What's Driving Wintermute's Regulatory Push?
The timing isn't accidental - tokenized Treasury products have seen 300% growth YTD according to CoinMarketCap data. Wintermute previously lobbied the SEC in September 2025 to clarify that network tokens like BTC and ETH shouldn't be classified as securities. Their consistent message: regulations must evolve to match blockchain's unique architecture rather than force-fitting new technology into outdated frameworks.
How Might This Impact Institutional Crypto Adoption?
Successful exemption could significantly lower operational costs for institutional participants. BTCC analysts note this might accelerate adoption of tokenized assets by traditional finance players. However, the SEC will likely demand robust safeguards before approving any reduction in intermediary oversight. The outcome could determine whether the U.S. becomes a leader or laggard in the $5T tokenized securities market projected by 2030.
What Are the Potential Risks of Deregulation?
While efficiency gains are clear, consumer advocates warn against throwing out protections developed after past financial crises. "The question isn't whether blockchain is innovative, but whether we're comfortable removing safety checks in pursuit of speed," remarked one former CFTC official. Wintermute counters that smart contracts can automate many protections currently handled by intermediaries.
How Is the SEC Likely to Respond?
Observers note Commissioner Peirce's longstanding crypto-friendly stance, but final decisions require full Commission approval. The SEC has maintained its cautious "regulation by enforcement" approach through 2025, though Wintermute praised their "openness to dialogue about adapting rules for blockchain markets." A ruling is expected before Q1 2026.
What Does This Mean for Crypto's Regulatory Future?
Wintermute's proposal tests whether regulators can reconcile decentralized finance with traditional market safeguards. Their success could pave the way for similar exemptions, while rejection might push more crypto activity offshore. As one industry veteran put it: "This isn't just about settlement rules - it's about whether regulators see blockchain as something to control or something to enable."
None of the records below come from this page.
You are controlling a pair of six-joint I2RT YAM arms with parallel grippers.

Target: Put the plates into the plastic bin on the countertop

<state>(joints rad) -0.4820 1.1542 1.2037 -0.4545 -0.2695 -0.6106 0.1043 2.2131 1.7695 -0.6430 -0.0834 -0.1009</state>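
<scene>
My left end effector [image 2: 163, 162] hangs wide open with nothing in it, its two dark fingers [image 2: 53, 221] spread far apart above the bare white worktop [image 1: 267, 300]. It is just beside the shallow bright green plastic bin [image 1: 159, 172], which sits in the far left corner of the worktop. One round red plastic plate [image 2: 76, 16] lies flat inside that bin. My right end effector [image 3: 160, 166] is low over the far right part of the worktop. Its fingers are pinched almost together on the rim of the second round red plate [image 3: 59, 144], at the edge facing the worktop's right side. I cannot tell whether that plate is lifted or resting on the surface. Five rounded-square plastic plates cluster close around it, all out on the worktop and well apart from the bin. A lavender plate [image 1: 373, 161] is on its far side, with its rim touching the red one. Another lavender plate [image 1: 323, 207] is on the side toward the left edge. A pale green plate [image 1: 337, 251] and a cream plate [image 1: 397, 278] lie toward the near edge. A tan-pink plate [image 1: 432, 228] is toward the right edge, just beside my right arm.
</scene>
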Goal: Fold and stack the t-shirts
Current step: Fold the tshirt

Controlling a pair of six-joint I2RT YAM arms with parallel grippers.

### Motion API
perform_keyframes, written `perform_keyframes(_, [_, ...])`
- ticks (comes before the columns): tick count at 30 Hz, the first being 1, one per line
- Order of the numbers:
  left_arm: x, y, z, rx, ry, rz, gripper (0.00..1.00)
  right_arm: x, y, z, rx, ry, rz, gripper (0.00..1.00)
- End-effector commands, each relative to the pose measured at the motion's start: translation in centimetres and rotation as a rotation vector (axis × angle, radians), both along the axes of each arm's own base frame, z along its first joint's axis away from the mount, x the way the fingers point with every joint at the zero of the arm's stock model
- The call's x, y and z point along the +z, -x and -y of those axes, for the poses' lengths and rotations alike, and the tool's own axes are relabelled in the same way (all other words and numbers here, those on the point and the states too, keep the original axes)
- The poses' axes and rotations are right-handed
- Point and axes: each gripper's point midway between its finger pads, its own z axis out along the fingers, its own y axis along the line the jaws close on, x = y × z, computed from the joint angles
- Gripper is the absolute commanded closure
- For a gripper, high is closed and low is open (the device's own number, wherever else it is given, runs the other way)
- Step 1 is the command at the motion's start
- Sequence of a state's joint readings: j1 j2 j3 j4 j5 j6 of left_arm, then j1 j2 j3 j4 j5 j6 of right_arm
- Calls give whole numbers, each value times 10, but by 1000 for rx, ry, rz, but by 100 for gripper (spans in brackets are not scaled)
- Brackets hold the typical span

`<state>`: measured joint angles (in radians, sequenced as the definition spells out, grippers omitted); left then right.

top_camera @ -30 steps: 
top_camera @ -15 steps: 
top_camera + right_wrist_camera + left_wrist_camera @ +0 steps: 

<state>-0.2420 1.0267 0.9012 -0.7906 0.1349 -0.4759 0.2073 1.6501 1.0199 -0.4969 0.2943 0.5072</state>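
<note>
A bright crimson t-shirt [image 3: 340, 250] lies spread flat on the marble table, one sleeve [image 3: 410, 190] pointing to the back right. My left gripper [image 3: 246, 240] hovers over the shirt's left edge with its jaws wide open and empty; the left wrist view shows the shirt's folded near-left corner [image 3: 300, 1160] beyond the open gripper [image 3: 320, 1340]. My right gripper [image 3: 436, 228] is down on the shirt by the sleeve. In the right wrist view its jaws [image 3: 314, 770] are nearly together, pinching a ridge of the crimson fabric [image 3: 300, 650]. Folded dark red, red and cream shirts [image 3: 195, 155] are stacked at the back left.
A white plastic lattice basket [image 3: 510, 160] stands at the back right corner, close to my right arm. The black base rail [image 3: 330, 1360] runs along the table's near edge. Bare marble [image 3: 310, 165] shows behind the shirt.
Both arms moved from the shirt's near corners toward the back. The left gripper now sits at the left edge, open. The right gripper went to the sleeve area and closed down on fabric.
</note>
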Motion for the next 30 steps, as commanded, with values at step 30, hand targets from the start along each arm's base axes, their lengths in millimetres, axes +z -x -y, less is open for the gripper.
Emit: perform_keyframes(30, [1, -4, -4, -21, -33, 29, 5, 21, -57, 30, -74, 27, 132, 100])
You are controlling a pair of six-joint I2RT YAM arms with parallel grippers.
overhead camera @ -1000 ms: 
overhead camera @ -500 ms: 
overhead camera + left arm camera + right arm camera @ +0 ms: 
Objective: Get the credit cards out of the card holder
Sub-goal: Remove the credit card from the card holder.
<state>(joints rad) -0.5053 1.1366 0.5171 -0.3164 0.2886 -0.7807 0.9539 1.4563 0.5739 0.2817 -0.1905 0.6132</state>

Frequently Asked Questions
What specific SEC rule is Wintermute challenging?
Wintermute primarily targets Rule 15c3-3 (Customer Protection Rule), arguing it shouldn't apply to direct on-chain settlements between sophisticated parties.
How would exemption benefit crypto markets?
It could reduce settlement times from days to minutes and lower costs by eliminating intermediary fees - potentially boosting institutional participation.
What's the trader vs. dealer distinction?
Dealers must register with the SEC as they handle customer orders, while traders operating solely for their own account historically qualified for exemptions.
When might the SEC decide?
Industry observers anticipate a response before Q1 2026, though the SEC hasn't committed to any timeline.
Could this apply to all crypto transactions?
Initially just for tokenized securities - assets already under SEC jurisdiction. Commodity tokens like BTC WOULD fall under different regulations.